• AIM OF THE EXERCISE: Line by line, reproduce exactly the beginning of the listing below, ending with the line that contains "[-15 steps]" and adding nothing.
-------
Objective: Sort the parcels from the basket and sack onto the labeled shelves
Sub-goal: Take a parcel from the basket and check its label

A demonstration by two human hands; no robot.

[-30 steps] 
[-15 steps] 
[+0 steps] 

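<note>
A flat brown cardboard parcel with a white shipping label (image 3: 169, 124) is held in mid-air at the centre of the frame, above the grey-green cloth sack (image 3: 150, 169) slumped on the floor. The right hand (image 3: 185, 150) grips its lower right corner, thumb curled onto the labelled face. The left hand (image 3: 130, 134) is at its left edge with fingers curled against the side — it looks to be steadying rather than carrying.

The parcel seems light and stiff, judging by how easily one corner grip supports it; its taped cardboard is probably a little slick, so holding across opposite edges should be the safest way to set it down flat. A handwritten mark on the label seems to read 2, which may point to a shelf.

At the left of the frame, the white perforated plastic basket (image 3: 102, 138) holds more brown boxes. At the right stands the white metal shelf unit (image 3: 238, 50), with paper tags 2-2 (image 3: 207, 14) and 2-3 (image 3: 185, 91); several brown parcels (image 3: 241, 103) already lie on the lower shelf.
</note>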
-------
• RESPONSE FOR THIS EXERCISE:
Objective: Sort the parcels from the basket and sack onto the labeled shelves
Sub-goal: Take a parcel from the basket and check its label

A demonstration by two human hands; no robot.

[-30 steps] 
[-15 steps] 

What has been written completes the answer.